エミリはそれがよほど嬉しかったのか、嬉々とした表情でAIに描かせたイラストをナノカに見せていた。
「わっ、やば……ほんとにわたしみたいな子が、くっそエロい格好で、くっそエロいことしてる……」
エミリのスマホには、ここに書くのもはばかられるようなエッチなイラストが表示されていた。あとで送って欲しかった。
「イラスト生成AIなら、うちのお兄ちゃんもやってるよ? 自分好みの子を作って名前までつけて、エッチなイラストばっかり描かせて集めてる」
「え? ユイトさんが?」
姉の恋人であり、初恋の相手でもあったユズナの兄がそんなことをしているとは、ナノカもさすがに思わなかったらしい。
自分から兄の話題を持ち出したものの、それ以上兄の話になるのは面倒だったから、兄が集めている画像についてや、ユズナやナノカが今着ているスク水やニーハイが兄のチョイスだということは黙っておくことにした。

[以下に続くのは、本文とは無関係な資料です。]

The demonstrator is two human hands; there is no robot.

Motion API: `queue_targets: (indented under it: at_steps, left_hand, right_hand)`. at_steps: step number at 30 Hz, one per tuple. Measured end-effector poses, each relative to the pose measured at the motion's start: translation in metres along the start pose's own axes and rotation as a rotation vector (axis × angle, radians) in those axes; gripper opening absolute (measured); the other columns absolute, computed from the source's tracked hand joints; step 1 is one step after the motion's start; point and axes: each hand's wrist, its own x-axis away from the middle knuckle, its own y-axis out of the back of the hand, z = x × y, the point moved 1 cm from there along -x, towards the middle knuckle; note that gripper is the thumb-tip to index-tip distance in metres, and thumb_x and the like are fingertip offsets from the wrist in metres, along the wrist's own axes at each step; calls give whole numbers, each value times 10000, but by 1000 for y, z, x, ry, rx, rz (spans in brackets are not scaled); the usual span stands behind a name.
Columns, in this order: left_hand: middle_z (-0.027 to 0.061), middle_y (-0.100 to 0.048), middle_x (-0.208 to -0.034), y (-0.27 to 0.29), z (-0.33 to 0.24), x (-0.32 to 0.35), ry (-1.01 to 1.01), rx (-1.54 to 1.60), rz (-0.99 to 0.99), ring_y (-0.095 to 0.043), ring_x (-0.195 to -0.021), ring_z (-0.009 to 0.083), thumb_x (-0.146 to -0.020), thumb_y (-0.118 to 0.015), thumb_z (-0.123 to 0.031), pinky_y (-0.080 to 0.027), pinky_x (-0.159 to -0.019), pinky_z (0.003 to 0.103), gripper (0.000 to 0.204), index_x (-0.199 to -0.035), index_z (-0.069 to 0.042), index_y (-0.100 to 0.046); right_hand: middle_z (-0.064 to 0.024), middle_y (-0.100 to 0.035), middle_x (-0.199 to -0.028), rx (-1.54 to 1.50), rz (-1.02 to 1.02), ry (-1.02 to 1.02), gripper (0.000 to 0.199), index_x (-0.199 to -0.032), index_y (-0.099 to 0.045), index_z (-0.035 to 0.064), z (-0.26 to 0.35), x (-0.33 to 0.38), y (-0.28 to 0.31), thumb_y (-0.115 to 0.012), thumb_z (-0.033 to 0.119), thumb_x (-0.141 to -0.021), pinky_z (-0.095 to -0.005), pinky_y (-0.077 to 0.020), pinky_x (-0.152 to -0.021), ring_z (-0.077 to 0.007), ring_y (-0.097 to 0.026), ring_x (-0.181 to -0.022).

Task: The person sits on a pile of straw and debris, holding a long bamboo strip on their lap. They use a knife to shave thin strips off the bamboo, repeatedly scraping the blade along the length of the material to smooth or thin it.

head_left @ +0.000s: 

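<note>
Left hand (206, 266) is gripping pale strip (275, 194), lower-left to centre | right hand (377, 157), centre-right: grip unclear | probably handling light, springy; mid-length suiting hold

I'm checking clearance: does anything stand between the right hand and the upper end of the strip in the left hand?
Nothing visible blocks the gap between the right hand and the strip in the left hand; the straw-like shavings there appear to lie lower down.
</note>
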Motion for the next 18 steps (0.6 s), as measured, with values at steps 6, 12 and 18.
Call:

「あー、男の人はそうだよね。でもわたしは違うんだなぁ~」
エミリはニヒヒと笑いながら、スマホに保存して集めているらしい画像をユズナとナノカに見せた。
「何……これ……」
「この子たち、なんか体の作りがおかしくない?」
エミリのスマホの画像の中では、キャミソール姿の女の子がふたり並んで座って笑っていた。
赤毛と銀髪の女の子で、そのふたりはまるでユズナとナノカかのように見えたが、その子たちには脚が1本ずつしかなかった。
「わたしね、こういう体の女の子を見るとゾクゾクするの!」
エミリはとてもいい子そうだったし、兄と同じ趣味なら話を合わせるのも簡単だろうなとユズナは思っていた。
けれどその趣味が、腕や脚の数がおかしかったり、欠損していたり、関節が逆に曲がっていたり3つあるような奇形の女の子の画像を収集することだと聞いたときは、少しというか、かなり引いてしまった。
AIが出力した画像は、10枚作れば大体1~2枚は体の構造がおかしなものが含まれているらしく、そういう画像は女の子がひとりの画像よりふたり以上の画像を出力した際に発生しやすいらしい。
エミリはそうやって出力した画像から奇形の子の部分だけをトリミングして保存しているそうだった。
ユズナの兄も生成AIにハマッているけれど、そういう画像は持っていなかったから、その手のものは最初からダウンロードしないか、しても削除しているのだろう。
ユズナは本当は、昼休みをナノカとふたりだけで過ごしたかった。
ナノカとは今朝、お昼休みにキスやエッチなことをいっぱいする約束もしていた。
けれど、ユズナとその約束をした彼女はもういない。
この4年の間にしてきたことを後悔していた彼女の時間を、ユズナが巻き戻してしまったからだ。
ああいうことは当分おあずけかなと彼女は思った。